[Comment] The EU: reform or self destruct?
NEIL O'BRIEN
19.06.2008 @ 16:33 CET
EUOBSERVER / COMMENT - If the Irish were wondering whether they made the right decision by voting against the Lisbon Treaty, the reaction of the European political class confirms that they made the right call.
The Brussels response is simply to pretend that it never happened. Like people who have been brainwashed, they all say exactly the same thing.
If we carry on like this the madmen in charge are going to blow the EU to bits. (Photo: IWRCampaign)
The French Europe Minister says "I don't think you can say the treaty of Lisbon is dead even if the ratification process will be delayed."
The German Foreign Minister says "we are sticking with our goal for it to come into force. The ratification process must continue.""
People who thought the treaty was dead, just because people had said no to it, were mistaken. The Irish no vote means nothing to the euro elite.
A full circle
The irony is that when the Irish voted against the Lisbon treaty last Thursday (12 June), a very long argument finally came full circle.
This whole business started when the Irish voted against the Nice treaty in 2001. In response the leaders of the European Union promised they would start to make the EU more democratic, more transparent, and start handing powers back to the member states.
But things quickly went off course. Although the leaders of the EU had signed up to these fine principles, and had even written them down in a grand document called the "Laeken Declaration", the great majority did not actually believe in them in the slightest.
Instead, EU leaders appointed the federalist Valery Giscard d'Estaing to draw up an EU Constitution, which gave even more powers to the EU. Under the Constitution, everything from immigration to your electricity bill would become a subject for Brussels to decide on, by majority vote.
When the Constitution was torpedoed by the French and Dutch, EU leaders simply dredged it up, gave it a fresh coat of paint, and had another go. I am not surprised the Treaty has been sunk again.
The surprise is that EU leaders have still learned nothing the second time around. Eventually rats in a maze will find their way out. But the leaders of Europe want to go round the same circle yet again, like a gormless coach driver with a broken sat-nav who can't admit to himself that he is coming up to the same dreary roundabout yet again.
Two ways out
There are two ways this mad process can end. One is to press on regardless and risk a crisis of legitimacy.
The news this week that only 29% of UK voters now support full EU membership should warn EU leaders that they are on very thin ice. Their reaction to the no vote so far plays perfectly into the hands of those who want to leave the EU.
The better way out would be to accept the no vote for what it was – a rational rejection of deeper EU integration – and to carry out the reforms that were promised in the Laeken Declaration.
But in Brussels that is clearly regarded as a crazy idea. Totally off the wall.

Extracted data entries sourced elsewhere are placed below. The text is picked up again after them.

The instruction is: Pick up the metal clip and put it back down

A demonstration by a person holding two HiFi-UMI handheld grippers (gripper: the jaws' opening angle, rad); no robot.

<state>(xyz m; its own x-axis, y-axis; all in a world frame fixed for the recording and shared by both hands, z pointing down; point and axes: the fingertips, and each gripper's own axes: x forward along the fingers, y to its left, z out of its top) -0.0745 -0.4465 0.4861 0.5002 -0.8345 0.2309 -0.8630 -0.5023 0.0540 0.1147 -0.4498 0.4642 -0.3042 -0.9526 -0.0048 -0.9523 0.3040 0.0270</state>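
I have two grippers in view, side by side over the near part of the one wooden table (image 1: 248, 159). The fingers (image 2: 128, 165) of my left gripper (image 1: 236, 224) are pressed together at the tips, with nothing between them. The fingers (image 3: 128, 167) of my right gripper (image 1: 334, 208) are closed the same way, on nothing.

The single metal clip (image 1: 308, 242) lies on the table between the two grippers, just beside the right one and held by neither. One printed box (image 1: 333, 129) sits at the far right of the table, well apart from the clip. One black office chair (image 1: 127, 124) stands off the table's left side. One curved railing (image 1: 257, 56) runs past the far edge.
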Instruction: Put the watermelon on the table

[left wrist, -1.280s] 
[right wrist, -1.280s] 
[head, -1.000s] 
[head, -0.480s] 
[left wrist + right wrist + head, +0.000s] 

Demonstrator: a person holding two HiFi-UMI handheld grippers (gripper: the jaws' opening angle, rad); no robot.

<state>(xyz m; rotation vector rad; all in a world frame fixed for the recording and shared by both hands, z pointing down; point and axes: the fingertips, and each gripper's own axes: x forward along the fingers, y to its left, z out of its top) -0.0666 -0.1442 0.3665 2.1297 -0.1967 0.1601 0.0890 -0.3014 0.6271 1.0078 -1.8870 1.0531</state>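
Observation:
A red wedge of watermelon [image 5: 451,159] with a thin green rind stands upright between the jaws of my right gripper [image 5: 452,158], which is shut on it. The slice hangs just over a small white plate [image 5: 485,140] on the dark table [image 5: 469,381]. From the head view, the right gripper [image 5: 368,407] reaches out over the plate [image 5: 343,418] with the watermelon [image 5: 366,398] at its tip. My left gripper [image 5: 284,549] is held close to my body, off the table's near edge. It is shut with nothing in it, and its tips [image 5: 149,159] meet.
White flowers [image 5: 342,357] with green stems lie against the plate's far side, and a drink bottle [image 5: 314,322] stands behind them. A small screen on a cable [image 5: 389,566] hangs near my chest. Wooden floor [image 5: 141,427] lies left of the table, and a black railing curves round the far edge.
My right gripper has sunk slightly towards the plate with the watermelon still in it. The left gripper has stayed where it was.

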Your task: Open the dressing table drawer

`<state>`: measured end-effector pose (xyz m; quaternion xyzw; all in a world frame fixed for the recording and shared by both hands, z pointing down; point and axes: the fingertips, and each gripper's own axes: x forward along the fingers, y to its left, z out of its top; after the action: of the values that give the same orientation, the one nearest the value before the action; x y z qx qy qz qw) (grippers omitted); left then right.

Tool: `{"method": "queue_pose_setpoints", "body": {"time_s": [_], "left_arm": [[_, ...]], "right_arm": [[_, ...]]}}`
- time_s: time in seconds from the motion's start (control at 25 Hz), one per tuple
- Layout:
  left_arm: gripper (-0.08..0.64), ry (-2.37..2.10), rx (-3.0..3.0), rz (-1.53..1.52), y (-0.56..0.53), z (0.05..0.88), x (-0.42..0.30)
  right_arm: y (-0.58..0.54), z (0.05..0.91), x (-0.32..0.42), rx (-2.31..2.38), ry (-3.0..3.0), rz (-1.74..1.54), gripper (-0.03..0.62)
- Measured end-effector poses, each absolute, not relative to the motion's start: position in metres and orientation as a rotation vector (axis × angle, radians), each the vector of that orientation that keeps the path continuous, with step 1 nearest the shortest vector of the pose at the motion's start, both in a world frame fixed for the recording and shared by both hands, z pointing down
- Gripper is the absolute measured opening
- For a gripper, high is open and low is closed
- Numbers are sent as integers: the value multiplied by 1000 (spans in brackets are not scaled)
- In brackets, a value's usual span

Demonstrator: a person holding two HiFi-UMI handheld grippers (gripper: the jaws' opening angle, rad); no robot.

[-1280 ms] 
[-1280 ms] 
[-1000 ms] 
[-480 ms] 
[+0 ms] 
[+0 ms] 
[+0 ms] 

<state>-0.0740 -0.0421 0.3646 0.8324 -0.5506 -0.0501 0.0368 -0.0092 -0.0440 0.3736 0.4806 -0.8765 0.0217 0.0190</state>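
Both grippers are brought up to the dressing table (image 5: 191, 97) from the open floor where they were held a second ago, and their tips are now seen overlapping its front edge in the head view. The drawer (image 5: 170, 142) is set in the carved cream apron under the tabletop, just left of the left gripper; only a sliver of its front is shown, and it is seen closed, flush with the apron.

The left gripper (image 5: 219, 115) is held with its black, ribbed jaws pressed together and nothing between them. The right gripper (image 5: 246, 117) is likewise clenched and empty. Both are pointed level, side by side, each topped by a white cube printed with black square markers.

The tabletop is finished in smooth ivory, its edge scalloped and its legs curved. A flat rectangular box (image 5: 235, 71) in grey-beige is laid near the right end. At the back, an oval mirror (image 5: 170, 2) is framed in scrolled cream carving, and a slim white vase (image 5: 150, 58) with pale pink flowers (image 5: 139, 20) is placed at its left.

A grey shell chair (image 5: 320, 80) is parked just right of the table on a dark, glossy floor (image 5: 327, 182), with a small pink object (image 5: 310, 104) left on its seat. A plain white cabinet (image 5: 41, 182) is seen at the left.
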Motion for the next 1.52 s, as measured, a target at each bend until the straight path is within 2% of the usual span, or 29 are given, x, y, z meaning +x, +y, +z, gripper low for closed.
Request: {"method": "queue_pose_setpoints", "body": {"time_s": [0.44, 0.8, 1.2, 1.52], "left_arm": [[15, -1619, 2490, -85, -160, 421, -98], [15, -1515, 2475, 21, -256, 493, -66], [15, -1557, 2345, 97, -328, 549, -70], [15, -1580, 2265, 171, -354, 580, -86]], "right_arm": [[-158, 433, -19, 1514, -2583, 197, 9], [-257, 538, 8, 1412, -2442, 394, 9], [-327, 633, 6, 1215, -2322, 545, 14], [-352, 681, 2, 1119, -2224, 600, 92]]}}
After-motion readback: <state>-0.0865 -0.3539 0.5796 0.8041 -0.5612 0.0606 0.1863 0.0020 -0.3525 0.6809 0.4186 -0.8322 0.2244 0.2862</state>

Instead the EU has launched a spin operation to smear the Irish as ungrateful bigots voting against abortion or for some other obscure reason. This spin has been so widespread and so successful, that it's worth repeating here the real reasons why the Irish voted no.
According to a poll for the Irish Times, the reasons people said no were to keep Ireland's power and identity, to safeguard Ireland's neutrality, and the fact that they didn't like being pressured to vote yes.
Crash or gentle reform
Europe's elite are clearly not going to listen, so it looks like the EU is heading for a crash rather than gentle reform. Sooner or later some way will be found to implement the Lisbon Treaty by stealth. Maybe the Irish will not be allowed another referendum.
Perhaps the contents of the Constitution will be repackaged again, this time in the Croatian accession treaty. It hardly matters which route is taken to overturn the verdict of the people.
Why are they so determined to continue. Politicians love the EU as it is today because they can dump their political problems onto it and evade responsibility.
That's why, despite the no vote, this week the French proposed the beginnings of an EU naval force and a single asylum policy.
Over the coming years more and more controversial issues are going to be loaded onto the EU, while at the same time its slender support in public opinion withers further.
Sooner or later this structure is going to buckle under the ever-heavier load. I can't tell you what will bring it down.
I can tell you that sooner or later it will come. The current model of responsibility without accountability, power without democracy, can only bear so much. If we carry on like this the madmen in charge are going to blow the EU to bits.
The author is director of the UK-based Open Europe thinktank.